[WHAT TO WORK ON]
The lines to be copied are those below that contain "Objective".

GIVEN DATA Block Start

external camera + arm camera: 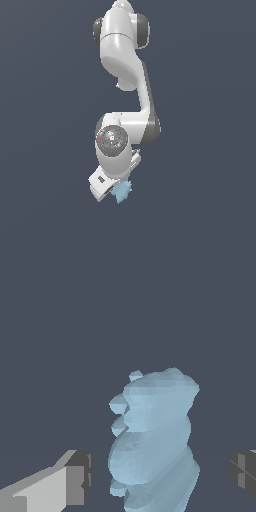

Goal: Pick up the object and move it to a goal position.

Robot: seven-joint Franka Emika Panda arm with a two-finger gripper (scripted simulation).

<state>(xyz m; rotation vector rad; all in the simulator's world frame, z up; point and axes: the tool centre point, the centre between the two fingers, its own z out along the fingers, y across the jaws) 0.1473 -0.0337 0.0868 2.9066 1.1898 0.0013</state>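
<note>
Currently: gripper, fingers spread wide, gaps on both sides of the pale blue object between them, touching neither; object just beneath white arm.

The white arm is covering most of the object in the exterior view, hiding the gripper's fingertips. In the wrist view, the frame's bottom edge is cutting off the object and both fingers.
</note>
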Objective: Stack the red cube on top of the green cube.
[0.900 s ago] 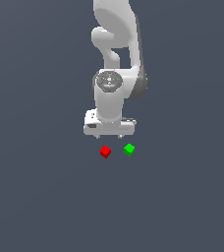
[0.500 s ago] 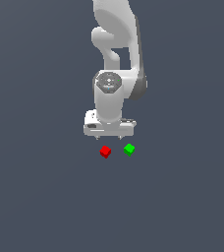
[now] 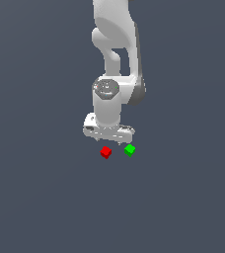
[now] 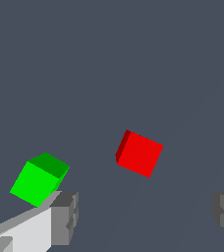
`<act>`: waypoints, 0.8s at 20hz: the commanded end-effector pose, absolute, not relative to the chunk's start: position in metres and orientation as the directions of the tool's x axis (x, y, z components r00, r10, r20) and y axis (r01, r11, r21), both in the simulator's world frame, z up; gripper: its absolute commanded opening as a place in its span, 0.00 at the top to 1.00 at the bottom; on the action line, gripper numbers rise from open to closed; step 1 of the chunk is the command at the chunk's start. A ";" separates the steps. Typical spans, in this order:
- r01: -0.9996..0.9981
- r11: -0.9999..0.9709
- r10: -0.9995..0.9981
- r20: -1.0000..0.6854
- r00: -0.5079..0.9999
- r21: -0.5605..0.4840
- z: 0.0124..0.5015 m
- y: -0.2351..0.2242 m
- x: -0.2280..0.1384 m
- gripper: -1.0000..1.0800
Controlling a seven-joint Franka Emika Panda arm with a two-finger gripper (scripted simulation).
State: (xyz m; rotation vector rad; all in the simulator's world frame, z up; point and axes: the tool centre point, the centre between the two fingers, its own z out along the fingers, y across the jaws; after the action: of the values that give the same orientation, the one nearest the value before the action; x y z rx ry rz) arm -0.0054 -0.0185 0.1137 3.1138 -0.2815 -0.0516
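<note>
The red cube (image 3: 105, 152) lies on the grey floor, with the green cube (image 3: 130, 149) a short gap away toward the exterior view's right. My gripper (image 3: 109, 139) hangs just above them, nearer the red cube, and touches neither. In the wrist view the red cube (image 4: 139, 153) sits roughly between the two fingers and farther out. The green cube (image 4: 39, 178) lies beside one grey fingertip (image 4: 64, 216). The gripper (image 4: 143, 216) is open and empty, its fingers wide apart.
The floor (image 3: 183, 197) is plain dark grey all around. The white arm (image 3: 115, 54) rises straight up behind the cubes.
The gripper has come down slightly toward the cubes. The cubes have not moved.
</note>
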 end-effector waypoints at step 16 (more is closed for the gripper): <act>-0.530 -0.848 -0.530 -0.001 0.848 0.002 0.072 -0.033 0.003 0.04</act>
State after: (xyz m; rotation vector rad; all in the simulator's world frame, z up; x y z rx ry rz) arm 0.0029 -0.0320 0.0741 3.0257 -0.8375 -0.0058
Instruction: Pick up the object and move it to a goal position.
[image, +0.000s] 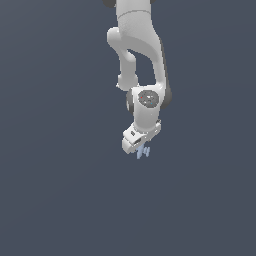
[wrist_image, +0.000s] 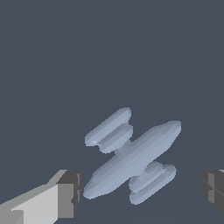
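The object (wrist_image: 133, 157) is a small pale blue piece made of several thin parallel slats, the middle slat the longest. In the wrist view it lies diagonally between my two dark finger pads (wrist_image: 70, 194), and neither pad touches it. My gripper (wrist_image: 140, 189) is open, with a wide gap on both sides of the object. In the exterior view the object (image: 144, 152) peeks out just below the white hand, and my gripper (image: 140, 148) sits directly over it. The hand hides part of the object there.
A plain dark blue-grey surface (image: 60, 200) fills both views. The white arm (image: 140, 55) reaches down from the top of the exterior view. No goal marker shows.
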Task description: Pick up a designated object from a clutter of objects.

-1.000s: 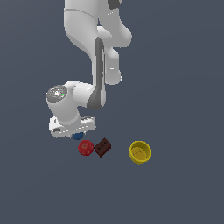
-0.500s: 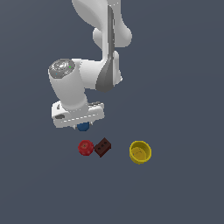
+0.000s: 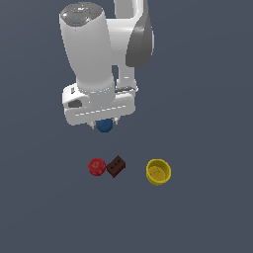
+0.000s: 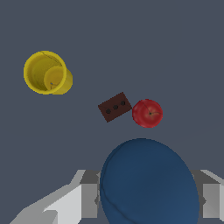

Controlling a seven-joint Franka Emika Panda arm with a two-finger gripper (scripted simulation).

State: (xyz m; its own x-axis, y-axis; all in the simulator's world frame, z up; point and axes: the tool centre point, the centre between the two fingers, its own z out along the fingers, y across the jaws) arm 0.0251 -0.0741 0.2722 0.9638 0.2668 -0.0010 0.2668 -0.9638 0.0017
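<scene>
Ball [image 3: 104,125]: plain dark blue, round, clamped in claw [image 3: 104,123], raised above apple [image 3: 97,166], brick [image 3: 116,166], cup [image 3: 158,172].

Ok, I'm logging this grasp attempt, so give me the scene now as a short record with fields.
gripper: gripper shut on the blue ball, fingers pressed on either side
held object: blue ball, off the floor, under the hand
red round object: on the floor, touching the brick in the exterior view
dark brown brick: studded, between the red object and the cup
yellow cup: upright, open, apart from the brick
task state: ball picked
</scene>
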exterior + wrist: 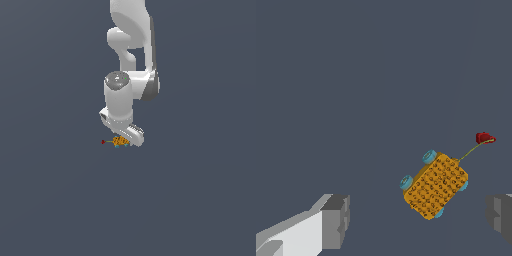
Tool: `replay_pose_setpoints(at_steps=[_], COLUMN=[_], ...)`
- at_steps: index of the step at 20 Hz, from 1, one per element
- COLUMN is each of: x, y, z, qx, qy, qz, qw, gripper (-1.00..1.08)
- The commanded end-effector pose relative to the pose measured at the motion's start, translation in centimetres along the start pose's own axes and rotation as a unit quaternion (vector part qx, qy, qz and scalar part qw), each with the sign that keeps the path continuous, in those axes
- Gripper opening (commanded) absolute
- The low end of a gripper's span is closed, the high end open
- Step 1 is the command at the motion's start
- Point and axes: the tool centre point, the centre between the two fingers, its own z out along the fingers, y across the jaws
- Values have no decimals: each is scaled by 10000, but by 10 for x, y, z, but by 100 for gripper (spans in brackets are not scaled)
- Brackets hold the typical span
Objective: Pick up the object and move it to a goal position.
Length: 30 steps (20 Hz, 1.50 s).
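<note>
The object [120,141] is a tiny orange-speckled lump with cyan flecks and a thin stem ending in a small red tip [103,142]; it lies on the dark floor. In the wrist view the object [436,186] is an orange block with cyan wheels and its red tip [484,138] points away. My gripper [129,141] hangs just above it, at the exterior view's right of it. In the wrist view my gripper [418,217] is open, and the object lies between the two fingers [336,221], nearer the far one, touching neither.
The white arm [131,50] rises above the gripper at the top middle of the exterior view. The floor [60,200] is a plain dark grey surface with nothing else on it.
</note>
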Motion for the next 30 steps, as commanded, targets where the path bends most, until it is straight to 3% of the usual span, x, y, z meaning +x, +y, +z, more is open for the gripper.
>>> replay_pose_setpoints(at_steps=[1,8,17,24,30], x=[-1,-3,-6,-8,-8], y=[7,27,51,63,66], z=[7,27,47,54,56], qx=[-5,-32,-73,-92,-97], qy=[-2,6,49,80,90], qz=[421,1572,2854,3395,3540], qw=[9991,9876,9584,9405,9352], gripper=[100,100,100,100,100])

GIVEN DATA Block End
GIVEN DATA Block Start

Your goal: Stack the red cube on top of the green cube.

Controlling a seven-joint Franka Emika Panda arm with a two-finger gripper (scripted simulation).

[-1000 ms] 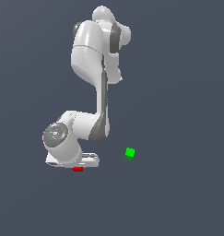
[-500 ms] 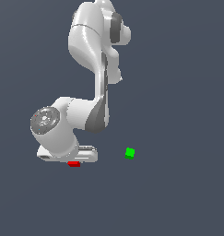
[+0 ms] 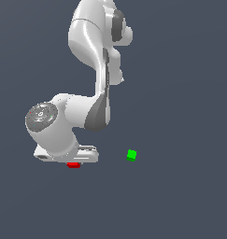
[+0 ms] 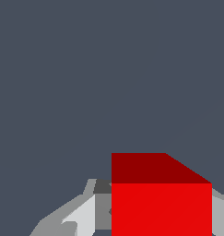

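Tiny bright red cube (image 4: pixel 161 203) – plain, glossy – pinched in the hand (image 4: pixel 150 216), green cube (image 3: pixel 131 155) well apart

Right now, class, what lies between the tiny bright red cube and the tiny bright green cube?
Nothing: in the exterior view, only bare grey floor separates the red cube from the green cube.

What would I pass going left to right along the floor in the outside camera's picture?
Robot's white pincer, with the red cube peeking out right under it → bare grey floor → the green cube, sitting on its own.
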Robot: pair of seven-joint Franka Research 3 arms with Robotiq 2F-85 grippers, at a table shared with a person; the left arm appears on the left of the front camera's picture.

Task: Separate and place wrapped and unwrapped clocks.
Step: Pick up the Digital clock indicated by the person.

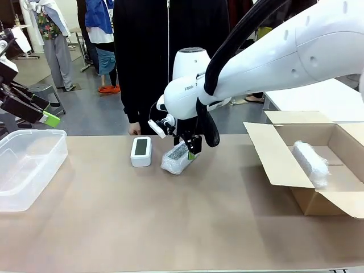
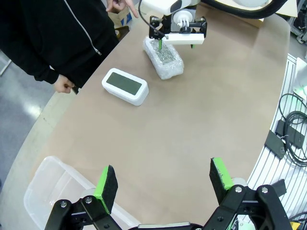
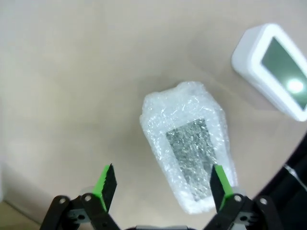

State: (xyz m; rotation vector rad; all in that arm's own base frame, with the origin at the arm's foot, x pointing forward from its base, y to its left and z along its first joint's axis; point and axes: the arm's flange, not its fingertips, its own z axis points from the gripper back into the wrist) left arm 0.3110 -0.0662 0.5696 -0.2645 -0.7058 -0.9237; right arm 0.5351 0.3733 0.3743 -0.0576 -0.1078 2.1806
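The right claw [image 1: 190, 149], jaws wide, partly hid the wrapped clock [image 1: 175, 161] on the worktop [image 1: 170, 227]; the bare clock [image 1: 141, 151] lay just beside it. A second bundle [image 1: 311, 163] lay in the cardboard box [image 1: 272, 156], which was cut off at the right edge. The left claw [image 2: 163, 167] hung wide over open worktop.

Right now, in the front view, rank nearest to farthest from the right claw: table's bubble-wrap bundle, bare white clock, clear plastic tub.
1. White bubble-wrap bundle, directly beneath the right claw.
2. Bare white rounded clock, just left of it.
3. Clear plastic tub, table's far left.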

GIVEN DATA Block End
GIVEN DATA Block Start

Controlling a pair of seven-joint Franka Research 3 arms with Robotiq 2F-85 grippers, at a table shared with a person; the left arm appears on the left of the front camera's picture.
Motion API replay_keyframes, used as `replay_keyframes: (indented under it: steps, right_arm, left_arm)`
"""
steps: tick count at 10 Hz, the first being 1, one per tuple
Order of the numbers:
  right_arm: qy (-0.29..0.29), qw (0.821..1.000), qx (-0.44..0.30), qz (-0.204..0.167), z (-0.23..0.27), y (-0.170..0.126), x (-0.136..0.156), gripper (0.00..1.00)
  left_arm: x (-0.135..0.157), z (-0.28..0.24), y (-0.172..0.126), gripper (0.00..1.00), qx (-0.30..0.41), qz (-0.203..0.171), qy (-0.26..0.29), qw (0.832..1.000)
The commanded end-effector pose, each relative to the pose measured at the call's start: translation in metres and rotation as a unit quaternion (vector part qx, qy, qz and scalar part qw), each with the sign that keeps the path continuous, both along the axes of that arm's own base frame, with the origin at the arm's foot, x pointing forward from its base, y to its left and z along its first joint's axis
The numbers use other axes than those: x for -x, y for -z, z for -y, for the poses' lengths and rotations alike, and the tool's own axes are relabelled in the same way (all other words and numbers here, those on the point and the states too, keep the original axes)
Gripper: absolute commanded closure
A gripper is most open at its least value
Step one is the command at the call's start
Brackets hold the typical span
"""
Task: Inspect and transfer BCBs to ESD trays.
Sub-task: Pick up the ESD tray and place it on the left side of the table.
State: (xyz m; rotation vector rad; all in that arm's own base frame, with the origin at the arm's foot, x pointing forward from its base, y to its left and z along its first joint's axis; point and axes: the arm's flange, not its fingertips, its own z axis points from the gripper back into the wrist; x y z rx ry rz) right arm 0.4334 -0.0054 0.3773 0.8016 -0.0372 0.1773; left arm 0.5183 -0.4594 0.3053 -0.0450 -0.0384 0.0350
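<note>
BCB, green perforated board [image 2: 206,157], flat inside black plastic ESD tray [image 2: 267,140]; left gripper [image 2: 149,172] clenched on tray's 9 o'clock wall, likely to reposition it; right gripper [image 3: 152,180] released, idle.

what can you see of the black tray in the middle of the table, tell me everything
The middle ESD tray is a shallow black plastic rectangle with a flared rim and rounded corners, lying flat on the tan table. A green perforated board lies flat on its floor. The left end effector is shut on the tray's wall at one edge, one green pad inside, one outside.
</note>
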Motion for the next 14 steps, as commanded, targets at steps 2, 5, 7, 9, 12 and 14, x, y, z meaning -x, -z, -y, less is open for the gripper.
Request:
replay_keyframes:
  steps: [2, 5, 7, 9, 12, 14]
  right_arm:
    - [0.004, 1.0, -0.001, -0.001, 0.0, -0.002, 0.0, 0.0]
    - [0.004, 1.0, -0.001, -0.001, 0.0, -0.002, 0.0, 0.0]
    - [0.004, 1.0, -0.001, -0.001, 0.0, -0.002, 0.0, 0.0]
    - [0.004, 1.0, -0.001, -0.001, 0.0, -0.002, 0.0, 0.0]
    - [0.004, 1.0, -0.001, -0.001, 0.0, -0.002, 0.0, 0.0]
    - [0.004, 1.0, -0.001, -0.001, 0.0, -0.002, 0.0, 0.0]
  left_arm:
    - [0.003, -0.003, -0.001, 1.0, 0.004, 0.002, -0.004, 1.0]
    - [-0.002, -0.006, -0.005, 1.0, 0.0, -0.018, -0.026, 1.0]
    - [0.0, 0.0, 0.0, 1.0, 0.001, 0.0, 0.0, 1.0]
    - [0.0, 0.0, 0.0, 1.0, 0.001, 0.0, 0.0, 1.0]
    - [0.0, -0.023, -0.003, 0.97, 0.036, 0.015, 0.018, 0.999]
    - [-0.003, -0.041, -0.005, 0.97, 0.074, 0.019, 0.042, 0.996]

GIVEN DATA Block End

[FINISHED EXERCISE]
Objective: Stack the red cube on top of the green cube.
Objective: Pick up the object and move it to a goal position.

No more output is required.